SPY Crosses $100 Billion Mark
In early February, “SPY,” the very first U.S.-listed exchange-traded fund, became the first ETF to gather more than $100 billion, almost 19 years after its launch, putting it in the company of some of the more legendary U.S. mutual funds and making it the perfect metaphor for an ETF industry that’s on a roll.
The fund, officially known as the SPDR S&P 500 ETF (NYSE Arca: SPY), gathered $1.31 billion in fresh assets as of Jan. 20, ending the day’s trading session with $101.03 billion in assets, according to data compiled by IndexUniverse.
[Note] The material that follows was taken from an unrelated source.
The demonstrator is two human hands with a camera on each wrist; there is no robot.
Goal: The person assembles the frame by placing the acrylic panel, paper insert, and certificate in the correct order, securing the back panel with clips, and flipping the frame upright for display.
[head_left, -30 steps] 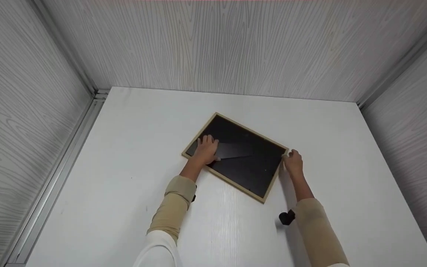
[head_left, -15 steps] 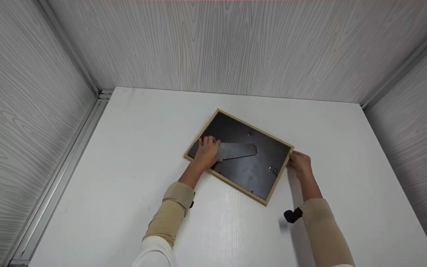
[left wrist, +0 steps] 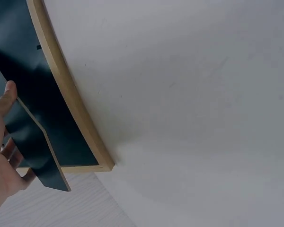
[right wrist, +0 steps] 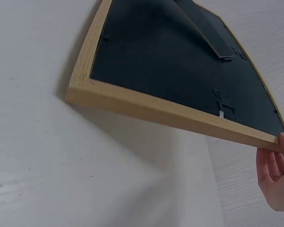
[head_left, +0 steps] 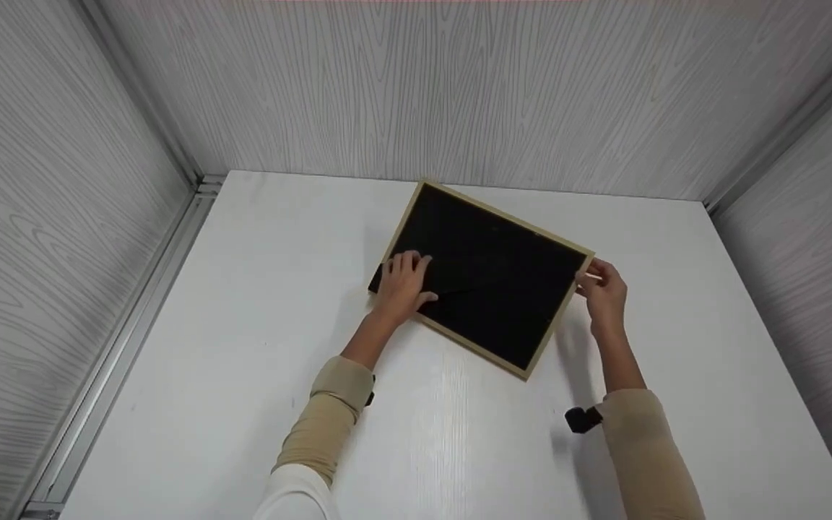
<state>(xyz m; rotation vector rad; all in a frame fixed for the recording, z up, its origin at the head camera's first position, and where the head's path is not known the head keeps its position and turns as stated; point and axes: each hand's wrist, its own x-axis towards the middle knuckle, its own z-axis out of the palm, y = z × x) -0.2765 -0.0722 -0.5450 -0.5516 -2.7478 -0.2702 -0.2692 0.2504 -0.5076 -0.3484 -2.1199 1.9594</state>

It’s a milestone that’s almost unbelievable to those who created SPY. The ETF was dreamed up by the American Stock Exchange as a vehicle for traders its creators hoped would help pump up volume.
When it crossed the threshold, SPY was just about as big as the $101.8 billion Vanguard 500 Index Fund (VFINX), the world’s first index mutual fund, launched in 1975.
Van Eck Debuts Indonesia Small-Cap ETF
Van Eck Global on March 21 rolled out the market’s first equities ETF to invest solely in Indonesia’s smallest companies, providing a new way to access Southeast Asia’s biggest economy.
The Market Vectors Indonesia Small Cap ETF (NYSE Arca: IDXJ) is essentially the small-cap version of the Market Vectors Indonesia ETF (NYSE Arca: IDX), which is a large-cap portfolio that has gathered $527.4 million since it came to market in January 2009. The new fund, IDXJ, has a net expense ratio of 0.61 percent, which is capped until May 1, 2013. It’s just 1 basis point above IDX’s 0.60 percent fee.
IDXJ tracks a rules-based, modified market-capitalization-weighted, float-adjusted Market Vectors index that focuses on small-cap companies either headquartered in or that generate most of their revenues in Indonesia. The index includes 27 securities.
iShares Rolls Out Commodity-Stock ETFs
In early February, iShares launched five separate equities focused on commodities.
The five funds and their expense ratios are:
- iShares MSCI Global Gold Miners Fund (NYSE Arca: RING), 0.39 percent
- iShares MSCI Global Select Metals & Mining Producers Fund (NYSE Arca: PICK), 0.39 percent, including fee waiver of 0.02 percent through Dec. 31, 2014
- iShares MSCI Global Energy Producers Fund (NYSE Arca: FILL), 0.39 percent
- iShares MSCI Global Agricultural Producers Fund (NYSE Arca: VEGI), 0.39 percent, including 0.01 percent fee waiver through Dec. 31, 2014
- iShares MSCI Global Silver Miners Fund (NYSE Arca: SLVP), 0.39 percent
All five new iShares funds use representative sampling strategies, meaning they don’t seek to own all the companies in the MSCI indexes they track. They also are broad-based funds that provide diversification by including stocks in a wide variety of regions and countries, both developed and developing.
WisdomTree First To Market With EM Corporates Fund
WisdomTree debuted the market’s first broad-based emerging market corporate bond ETF in early March, beating iShares and State Street Global Advisors to the punch.
The WisdomTree Emerging Markets Corporate Bond Fund (Nasdaq GM: EMCB) is an actively managed port-folio consisting of dollar-denominated investment-grade corporate bonds from issuers in Asia, Latin America, Eastern Europe, Africa and the Middle East. The fund, which is listed on the Nasdaq exchange, has an annual expense ratio of 0.60 percent.
EMCB’s portfolio consists of bonds between two to 10 years, according to the company. The fund’s holdings currently have nearly eight years’ average maturity. Legg Mason’s subsidiary Western Asset Management is EMCB’s manager.
EMCB will eventually go head-to-head with similar strategies from iShares and SSgA, but those funds, which are passively managed, are still sitting in the Securities and Exchange Commission’s pipeline.
The ETF was seeded with almost $45 million, according to information posted on WisdomTree’s website.